The 39 North East neighbourhoods set to suffer most as a result of coronavirus have been named.

They are the “left-behind” areas that suffered from poverty and poor health before the pandemic, and are now likely to suffer more from the economic and health impacts of Covid-19 than other areas.

But they are also missing out on government funding designed to help communities recover from the pandemic – because the cash tends to go to town and city centres.

The 39 areas have been named in a new report by MPs from different parties, led by Sedgefield MP Paul Howell.

They say that 11% of working-age adults are now claiming unemployment benefits in these areas, compared to 6.5% across England as a whole.

And youth unemployment in these areas is 16.8%, compared to 9% in England generally.

These areas had high levels of high-risk health conditions before the coronavirus crisis began.

For example, 14% of the population are obese, compared to 10% of the population generally.

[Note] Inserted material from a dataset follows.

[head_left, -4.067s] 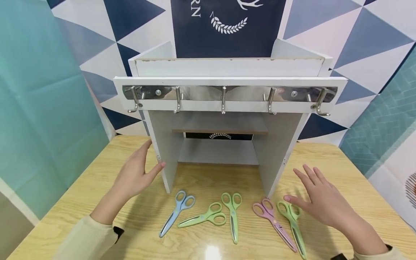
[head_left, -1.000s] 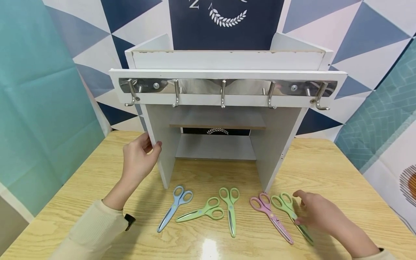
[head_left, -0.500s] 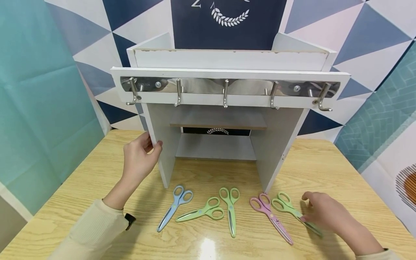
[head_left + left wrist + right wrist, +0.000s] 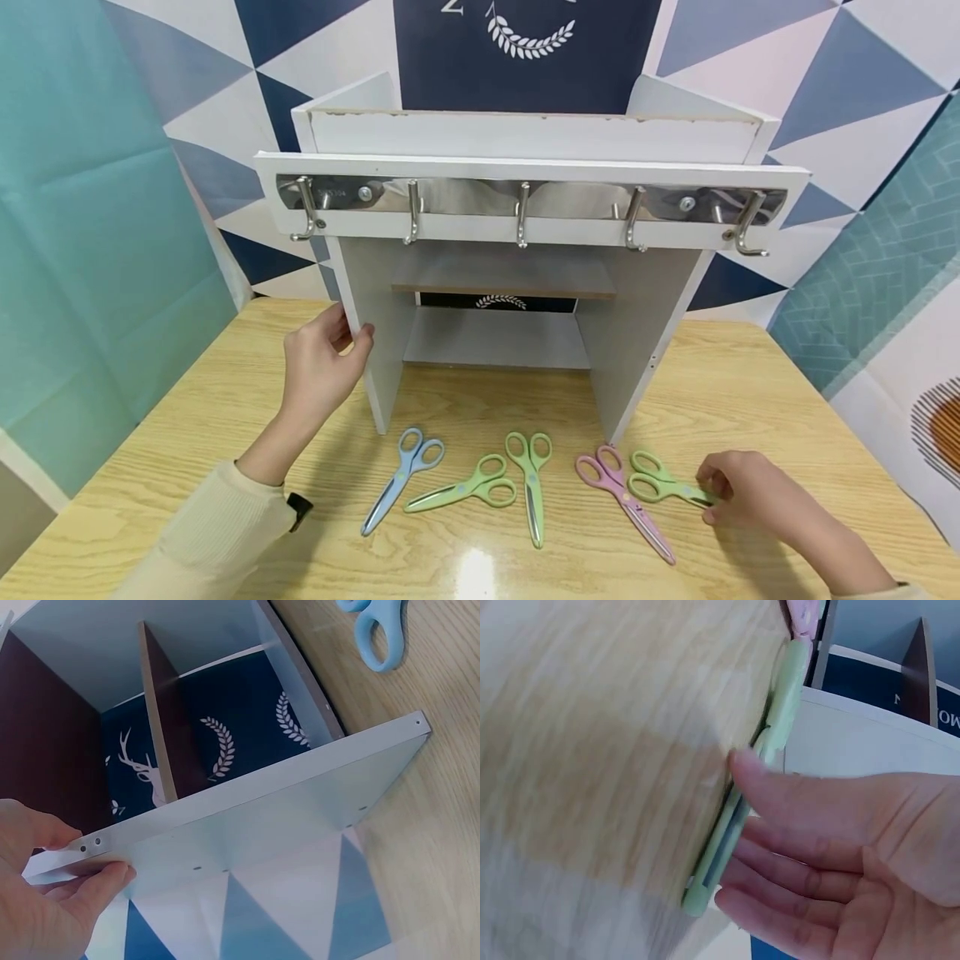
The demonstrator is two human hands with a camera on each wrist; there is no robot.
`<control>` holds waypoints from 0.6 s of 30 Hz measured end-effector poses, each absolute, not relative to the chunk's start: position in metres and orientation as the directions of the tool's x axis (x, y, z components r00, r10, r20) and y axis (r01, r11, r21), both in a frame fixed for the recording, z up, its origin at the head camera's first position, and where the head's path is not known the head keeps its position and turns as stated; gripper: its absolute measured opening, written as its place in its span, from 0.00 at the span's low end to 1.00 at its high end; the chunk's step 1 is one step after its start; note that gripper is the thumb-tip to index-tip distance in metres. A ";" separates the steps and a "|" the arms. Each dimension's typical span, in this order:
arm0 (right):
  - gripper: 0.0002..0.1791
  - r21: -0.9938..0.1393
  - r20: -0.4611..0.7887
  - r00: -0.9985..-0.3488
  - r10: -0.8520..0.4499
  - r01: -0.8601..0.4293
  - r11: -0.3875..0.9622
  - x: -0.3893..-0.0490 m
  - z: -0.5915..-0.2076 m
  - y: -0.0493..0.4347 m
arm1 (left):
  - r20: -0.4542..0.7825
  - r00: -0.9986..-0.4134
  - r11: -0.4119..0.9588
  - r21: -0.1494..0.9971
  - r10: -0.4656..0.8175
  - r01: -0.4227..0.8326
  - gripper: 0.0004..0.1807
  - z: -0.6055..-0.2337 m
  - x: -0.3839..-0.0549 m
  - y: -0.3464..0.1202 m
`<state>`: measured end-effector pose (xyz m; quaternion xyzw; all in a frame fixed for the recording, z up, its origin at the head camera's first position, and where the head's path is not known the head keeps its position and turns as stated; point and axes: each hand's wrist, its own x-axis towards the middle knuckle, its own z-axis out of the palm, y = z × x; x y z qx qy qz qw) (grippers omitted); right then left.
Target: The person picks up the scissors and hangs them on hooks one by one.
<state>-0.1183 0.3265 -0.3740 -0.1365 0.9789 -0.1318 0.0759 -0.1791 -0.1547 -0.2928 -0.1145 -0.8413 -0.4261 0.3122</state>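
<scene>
My left hand (image 4: 318,367) pinches the front edge of the left side panel of a white shelf unit (image 4: 472,225), thumb inside and fingers outside. The left wrist view shows this grip beside two small holes in the panel (image 4: 247,776). At the right, my right hand (image 4: 757,492) holds green scissors (image 4: 656,479) by the blade end, handles pointing to the unit. In the right wrist view the thumb lies across the green scissors (image 4: 784,697) with the fingers bent behind. Pink scissors (image 4: 626,504) lie just left of them. In the head view the hand hides the blade tips.
Blue scissors (image 4: 401,479) and two more green scissors, one slanted (image 4: 465,490) and one upright (image 4: 532,487), lie on the wooden table (image 4: 315,533) before the unit. A metal hook rail (image 4: 517,200) juts out above them. Patterned cloth (image 4: 195,125) hangs behind.
My left hand has come onto the panel edge from beside it. My right hand has lowered to the rightmost green scissors, now turned more sideways, tips to the right.
</scene>
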 end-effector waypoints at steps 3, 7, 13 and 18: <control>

MPs said 24% of people in “left behind” areas had a serious long term illness or disability before coronavirus, compared to 18% across England as a whole, while 10% receive disability benefits, compared to 6% of people in England.

The areas most at risk are:

Gateshead

Windy Nook

Whitehills

Newcastle

Byker

Walker

Woolsington

South Tyneside

Bede

Biddick and All Saints

Simonside and Rekendyke

Whiteleas

Sunderland

Castle

Hendon

Hetton

Redhill

St Anne’s

Sandhill

Southwick

Washington North

County Durham

Annfield Plain

Aycliffe West

Blackhalls

Coundon

Craghead and South Moor

Deneside

Easington

Ferryhill

Horden

Peterlee

Peterlee West

Shildon and Dene Valley

Shotton and South Hetton County Durham

Stanley

Trimdon and Thornley

Woodhouse Close

Northumberland

Choppington

College

Cowpen

Isabella

Kitty Brewster

Newbiggin Central and East

These areas are named in a report produced by the All-Party Parliamentary Group for “left behind” neighbourhoods.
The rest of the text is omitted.